9) The Fall -- Ersatz G.B.: It's always time for a little music-ah. Let it drone, let it drone, let it sneak up on ya. "Greenway" is named for the guitar player, which should make him plenty nervous. It's never your band, kid. You just rent it. Mark Edward Smith is your landlord and he's no pushover like Norman Fell.
8) Heirlooms of August -- Forever the Moon: To think a member of Red House Painters not named Mark Kozelek would make an album that sounds like something Red House Painters fans would like is breaking news. You mean, the other guys in the band were into it?
7) Adele -- 21: It doesn't happen often but when it does I figure something's going on. Can it be a record that other people have heard and bought also captures my fancy? You mean, I'll have something to talk about with the rest of the world when I go to the holiday party?
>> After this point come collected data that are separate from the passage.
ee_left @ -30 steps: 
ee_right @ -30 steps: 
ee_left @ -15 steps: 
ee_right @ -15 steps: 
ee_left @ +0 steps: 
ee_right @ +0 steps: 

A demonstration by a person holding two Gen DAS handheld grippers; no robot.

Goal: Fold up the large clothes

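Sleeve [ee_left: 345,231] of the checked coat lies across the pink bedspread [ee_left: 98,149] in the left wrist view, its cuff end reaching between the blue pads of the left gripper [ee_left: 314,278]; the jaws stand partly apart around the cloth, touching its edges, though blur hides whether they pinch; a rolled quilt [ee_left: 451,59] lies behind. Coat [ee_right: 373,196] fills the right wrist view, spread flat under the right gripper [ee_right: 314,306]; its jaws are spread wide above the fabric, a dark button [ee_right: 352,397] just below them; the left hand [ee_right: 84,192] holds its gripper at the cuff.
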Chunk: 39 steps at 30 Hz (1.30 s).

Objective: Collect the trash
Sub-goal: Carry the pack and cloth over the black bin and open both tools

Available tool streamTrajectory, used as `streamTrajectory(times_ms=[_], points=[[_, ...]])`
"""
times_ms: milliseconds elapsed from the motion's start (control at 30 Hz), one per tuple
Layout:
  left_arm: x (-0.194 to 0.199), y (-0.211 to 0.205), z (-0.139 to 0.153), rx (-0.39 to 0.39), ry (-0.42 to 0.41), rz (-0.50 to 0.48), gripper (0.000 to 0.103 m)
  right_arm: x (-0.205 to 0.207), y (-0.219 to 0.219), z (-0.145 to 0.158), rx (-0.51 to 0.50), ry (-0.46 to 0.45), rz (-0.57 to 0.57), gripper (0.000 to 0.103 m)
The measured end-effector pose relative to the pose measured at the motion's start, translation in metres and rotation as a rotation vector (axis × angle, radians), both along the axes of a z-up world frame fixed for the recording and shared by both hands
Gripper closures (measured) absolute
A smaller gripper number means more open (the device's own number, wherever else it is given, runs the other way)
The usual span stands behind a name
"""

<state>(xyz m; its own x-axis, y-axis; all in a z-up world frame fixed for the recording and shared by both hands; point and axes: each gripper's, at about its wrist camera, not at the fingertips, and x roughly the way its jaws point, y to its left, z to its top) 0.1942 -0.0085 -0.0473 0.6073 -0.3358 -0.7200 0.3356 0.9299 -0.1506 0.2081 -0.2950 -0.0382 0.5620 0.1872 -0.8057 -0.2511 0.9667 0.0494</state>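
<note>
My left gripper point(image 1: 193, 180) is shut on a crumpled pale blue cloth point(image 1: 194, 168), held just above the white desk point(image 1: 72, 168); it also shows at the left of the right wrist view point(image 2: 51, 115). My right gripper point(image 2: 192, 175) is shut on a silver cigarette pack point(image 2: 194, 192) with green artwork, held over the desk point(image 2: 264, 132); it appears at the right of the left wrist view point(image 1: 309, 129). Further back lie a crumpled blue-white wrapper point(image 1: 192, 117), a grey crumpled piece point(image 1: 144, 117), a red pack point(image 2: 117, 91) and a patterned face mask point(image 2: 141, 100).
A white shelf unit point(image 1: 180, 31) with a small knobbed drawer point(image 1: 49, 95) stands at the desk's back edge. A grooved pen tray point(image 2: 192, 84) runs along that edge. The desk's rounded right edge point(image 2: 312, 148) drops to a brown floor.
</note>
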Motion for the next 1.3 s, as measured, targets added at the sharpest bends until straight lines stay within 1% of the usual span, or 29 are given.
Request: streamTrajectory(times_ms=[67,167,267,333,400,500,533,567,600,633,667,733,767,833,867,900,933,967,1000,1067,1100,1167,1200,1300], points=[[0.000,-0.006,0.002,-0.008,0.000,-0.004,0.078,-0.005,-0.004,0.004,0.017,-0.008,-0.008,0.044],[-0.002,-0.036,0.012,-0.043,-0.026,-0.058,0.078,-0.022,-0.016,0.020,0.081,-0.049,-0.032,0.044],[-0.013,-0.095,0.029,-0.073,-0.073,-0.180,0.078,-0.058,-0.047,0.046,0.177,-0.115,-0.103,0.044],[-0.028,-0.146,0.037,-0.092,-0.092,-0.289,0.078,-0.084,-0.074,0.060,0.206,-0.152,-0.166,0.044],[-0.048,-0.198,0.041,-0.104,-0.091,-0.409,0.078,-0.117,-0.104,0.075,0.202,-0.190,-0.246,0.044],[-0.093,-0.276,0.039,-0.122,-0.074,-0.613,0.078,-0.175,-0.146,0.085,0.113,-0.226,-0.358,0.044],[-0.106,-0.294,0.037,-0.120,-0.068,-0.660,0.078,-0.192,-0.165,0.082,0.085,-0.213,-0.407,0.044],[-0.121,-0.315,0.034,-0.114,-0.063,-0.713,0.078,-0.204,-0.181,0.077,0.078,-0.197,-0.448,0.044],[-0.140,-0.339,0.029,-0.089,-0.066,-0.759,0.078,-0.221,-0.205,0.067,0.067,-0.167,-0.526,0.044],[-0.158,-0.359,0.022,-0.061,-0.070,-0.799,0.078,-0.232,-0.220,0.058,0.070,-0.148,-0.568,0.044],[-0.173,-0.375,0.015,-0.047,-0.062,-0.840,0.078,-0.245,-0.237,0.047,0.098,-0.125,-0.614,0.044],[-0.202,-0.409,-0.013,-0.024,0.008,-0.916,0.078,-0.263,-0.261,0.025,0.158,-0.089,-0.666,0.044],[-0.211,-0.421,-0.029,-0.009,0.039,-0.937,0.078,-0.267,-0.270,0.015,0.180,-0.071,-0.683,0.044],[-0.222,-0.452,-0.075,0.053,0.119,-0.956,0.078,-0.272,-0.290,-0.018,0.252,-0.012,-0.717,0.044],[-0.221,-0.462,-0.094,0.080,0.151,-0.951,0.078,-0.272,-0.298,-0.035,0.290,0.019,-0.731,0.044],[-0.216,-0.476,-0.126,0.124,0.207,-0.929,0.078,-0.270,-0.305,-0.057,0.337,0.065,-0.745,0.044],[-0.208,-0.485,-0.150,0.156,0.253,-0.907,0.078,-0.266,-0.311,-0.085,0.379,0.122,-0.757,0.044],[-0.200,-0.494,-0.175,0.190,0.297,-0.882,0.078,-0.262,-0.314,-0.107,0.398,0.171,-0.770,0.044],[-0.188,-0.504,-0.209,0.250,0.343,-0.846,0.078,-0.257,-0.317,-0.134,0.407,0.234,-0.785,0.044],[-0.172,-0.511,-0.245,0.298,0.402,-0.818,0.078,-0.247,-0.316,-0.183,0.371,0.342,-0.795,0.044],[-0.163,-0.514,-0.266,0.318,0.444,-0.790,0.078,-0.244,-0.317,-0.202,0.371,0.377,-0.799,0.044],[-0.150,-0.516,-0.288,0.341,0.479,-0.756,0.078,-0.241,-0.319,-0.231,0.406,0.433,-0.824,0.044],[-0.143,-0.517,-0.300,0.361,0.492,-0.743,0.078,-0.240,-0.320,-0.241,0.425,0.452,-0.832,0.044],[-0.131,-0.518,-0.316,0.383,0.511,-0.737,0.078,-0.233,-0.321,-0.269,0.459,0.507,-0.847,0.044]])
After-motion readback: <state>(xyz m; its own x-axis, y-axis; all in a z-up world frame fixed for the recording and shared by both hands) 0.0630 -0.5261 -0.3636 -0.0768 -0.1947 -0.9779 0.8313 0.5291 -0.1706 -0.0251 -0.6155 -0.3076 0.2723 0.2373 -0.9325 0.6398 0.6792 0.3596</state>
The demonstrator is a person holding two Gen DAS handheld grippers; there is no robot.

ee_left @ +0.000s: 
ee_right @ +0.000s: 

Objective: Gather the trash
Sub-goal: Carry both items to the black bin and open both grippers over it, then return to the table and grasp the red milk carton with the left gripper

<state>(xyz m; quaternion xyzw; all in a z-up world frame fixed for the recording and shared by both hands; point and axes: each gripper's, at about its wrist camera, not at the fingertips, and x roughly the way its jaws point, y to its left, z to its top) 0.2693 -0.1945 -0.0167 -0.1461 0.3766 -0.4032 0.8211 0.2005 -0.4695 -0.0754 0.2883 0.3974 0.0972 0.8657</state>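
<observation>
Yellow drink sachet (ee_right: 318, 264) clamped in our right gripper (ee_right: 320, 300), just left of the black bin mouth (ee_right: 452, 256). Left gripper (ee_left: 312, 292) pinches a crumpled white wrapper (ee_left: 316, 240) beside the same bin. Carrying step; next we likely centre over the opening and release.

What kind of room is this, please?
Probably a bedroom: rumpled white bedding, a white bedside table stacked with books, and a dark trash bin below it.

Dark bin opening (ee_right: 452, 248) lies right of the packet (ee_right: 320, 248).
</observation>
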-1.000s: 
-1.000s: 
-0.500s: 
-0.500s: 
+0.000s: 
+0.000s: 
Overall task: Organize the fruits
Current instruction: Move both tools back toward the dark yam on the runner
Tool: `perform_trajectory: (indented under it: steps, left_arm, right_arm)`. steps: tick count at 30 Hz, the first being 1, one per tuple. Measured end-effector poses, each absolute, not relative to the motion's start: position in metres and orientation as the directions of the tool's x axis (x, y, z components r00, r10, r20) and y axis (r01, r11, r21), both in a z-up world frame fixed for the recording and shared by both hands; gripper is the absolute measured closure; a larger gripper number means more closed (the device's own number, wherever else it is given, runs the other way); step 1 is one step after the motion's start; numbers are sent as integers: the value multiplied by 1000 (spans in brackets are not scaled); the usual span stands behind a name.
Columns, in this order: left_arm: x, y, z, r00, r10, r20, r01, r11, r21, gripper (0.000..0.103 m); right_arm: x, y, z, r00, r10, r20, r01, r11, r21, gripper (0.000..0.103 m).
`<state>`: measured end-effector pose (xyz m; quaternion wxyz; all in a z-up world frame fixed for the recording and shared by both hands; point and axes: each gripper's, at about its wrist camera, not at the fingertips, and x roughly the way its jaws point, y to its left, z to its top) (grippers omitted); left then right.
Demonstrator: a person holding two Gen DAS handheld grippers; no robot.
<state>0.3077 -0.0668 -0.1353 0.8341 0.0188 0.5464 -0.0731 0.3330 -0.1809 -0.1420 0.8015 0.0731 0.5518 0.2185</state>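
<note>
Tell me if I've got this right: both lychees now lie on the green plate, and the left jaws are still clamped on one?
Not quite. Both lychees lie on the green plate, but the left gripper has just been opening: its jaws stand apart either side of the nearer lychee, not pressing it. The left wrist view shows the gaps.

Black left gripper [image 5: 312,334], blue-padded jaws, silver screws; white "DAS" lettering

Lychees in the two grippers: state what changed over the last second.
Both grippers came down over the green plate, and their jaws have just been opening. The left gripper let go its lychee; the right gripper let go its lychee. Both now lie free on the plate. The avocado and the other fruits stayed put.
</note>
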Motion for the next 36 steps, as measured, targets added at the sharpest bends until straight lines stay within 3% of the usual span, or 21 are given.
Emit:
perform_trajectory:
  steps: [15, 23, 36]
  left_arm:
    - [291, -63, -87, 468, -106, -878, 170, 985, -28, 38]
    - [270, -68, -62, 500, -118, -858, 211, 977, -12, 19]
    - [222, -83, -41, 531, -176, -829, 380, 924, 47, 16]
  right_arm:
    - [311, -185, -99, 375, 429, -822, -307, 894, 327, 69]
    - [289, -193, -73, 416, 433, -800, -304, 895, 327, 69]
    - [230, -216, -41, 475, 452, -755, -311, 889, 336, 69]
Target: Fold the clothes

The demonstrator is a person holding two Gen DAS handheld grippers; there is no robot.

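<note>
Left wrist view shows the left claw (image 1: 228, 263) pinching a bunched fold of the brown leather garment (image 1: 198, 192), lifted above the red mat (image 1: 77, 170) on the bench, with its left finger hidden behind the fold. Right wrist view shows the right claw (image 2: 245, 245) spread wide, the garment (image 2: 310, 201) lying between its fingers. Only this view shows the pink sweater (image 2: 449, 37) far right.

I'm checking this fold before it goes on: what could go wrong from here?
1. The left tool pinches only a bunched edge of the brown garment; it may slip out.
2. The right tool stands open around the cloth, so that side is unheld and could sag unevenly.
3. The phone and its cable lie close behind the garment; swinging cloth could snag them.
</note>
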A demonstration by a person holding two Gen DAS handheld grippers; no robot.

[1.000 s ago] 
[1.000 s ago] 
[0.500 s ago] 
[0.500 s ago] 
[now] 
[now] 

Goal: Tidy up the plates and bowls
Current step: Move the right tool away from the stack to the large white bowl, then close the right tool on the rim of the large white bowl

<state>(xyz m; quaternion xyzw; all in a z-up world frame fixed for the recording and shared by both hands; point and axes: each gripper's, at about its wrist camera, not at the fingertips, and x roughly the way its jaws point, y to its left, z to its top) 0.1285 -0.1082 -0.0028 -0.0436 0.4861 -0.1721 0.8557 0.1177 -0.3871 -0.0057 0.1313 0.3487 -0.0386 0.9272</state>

6) Low -- C'mon: Low albums were starting to blur together. But with this one, they kickstarted the band and got over their stupor long enough to craft some songs. If all else fails, you can almost make out to this music.
5) Ivan Julian -- The Naked Flame: Julian will be forever linked with Robert Quine in the Voidoids, but it's about time people got to hear why Quine considered him a brother. It's also about time someone made a guitar album that gets it done quickly.
4) Dawes -- Nothing Is Wrong: It was only a matter of time before a band came along and admitted they liked Jackson Browne enough to invite him over for cupcakes. Someone has to be the anti-Clash.
2) The Rolling Stones -- Some Girls Live in Texas: It's a DVD issue of a concert from 1978 when the band wasn't just posing. Imagine Keith and Ronnie taking their parts seriously and with a bass player who was connected to Charlie's soul. It's also the last time their new material would be the highlight of a set that includes all the regulars.